Sunday, May 13, 2018

the first of many mothers days without mothers

Sometimes, the past 6 months or so seems unreal.  Sort of like that season of Supernatural where Sam's memories of all that time in the cage with Lucifer in hell was placed behind a wall by Cas so that it wouldn't make him mad. Sort of like something that you know is there, but just aren't really quite yet able to mentally deal with.  These months have been a lot like that--sometimes there's a hole in the wall or a crack and I shore it up again and hope for the best. I have this fear that it will all come rushing down and bury me entirely.  There will be moments when it occurs to me that, yes, in fact, your mother is really dead. There will be times I'm not even thinking about it and it occurs to me midday, like something I've forgotten is a fact.

Maybe it's both a blessing and a curse that I live quite a distance away, and that most of my hardest times will always be when visiting there, and very rarely here, where, besides our two weekly phone calls, she wasn't as much a part of my daily experience.  That, if not for those cracks in the wall, she could just as easily be alive for all I know, and just doing her usual thing.  I cannot even imagine being quite as calm were I living in the same house, or even the same town. I can't even imagine the sort of grief my father deals with on a daily basis, the lonelinesss  amid his weekly phone talk of getting the gardens ready, cleaning the house, cooking his own meals. I can't imagine what's in my sister's head, as well, being a little closer to home.  Sometimes the pain is like running a knife across your palm, but sometimes it's just a dull toothache.

I mostly deal with uncomfortable things by ignoring them until they go away, and sometimes they do, but obviously, that won't work in this situation.  Winter made it worse, of course, her death in early November followed by a rather horrible brutal weather that has only eased up the last couple of weeks. All along there have been the weird dreams about her being alive and not realizing, even herself, that she was gone. Last Mother's Day, of course, she was still alive, and though in some pain from the allergic reaction, not yet in as dire circumstances as she'd later be. I wasn't able to be there (the semester usually ending right about Mother's Day and sometimes having to work meant we were not always in the same place.) I usually spent a bit of time in the spring and summer there, anyway, so it wasn't that crucial, but then it will probably always seem like it was never enough.

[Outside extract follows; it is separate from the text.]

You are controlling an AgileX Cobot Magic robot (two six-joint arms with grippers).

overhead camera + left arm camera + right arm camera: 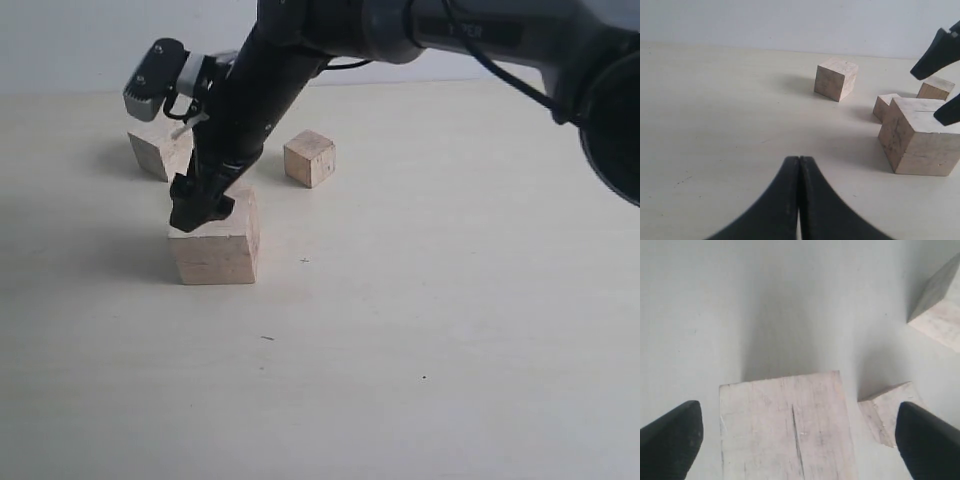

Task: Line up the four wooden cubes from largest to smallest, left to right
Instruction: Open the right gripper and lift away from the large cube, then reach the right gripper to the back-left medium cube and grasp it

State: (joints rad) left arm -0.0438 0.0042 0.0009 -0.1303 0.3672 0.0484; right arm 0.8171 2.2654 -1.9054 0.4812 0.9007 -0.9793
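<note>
As the right arm [400, 30] reached across to the left part of the worktop [450, 340], we saw the right fingers [192, 212] spread wide over the biggest cube [215, 250], w/ nothing clamped btwn them. From the right wrist cam the two fingers stood out past the cube's sides, and a thin dark slit ran along its top face. From the left wrist cam one finger hung above the cube and the other sat lower, across its top edge. We couldn't tell if either touched the wood.

The left fingers [785, 200] were pressed together tip to tip, empty, low over bare worktop and well apart from all four cubes.

Re the cubes: the biggest cube stood nearest the ext. cam, left of centre. The second-biggest cube [158, 152] stood behind it and a bit further left, partly hidden by the arm. The third cube [309, 158] stood behind and to the right, on its own, turned corner-on to us. The smallest cube [885, 106] showed only in the wrist views, just beside the biggest cube on its far side. Whether there was a narrow gap or contact, we couldn't say. In the ext. view the arm and the biggest cube hid it. All four sat flat on the worktop in a loose cluster.
</note>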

I am always a little haunted by the last words I heard her say--the Sunday phone call with my Dad and when he asked if she wanted to talk to me, and she never did in those months, talk to anyone on the phone--and she said, weakly and really out of it-- "Tell her I'll call her tomorrow.."   By Monday afternoon, she was gone.  But it wasn't until it actually happened that it seemed possible--I was certain she would pull through it, that she'd eventually be able to leave the bed, and if not walk b/c of the injury, at least be somewhat mobile again with a chair.  I mean, how could she NOT be okay?  I always am conscious of it, but pathologically assume the best, so the worst occasionally slaps the fuck out of me. There was so much there that went into it--the earlier heart attack, the allergy that left her unable to comfortably walk, the loss of my aunt in June, the wound on her foot, the infection that settled into her system by the end of summer.  Like a row of unfortunate dominoes falling one after the other, proving that it is not the grand, dramatic things that will take us all out, but the tiny ones.

But then, perhaps, today shouldn't be a dirge at all--but more a celebration of mothers.  I am obviously not one--and probably have not a motherly bone in my entire body. (Unlike a lot of others, have never really seen pets as furbabies--more like occasionally rude or affectionate roommates that wreck your   But I did recently finish my own sort of baby, the new manuscript, which includes the hunger palace series about my mother and the imaginary daughter poems.  I will be sending it out in the world later this month, awkward and leggy like a newly born colt. As for today,  I intend to spend it cleaning most likely, my apartment that looks like a tornado hit it this week, and maybe listening to her favorites again--Barry Manilow, Air Supply, the things she would put on the turntable while she cleaned the house every Saturday. I don't necessarily believe in the afterlife, but if there is one, she would no doubt approve.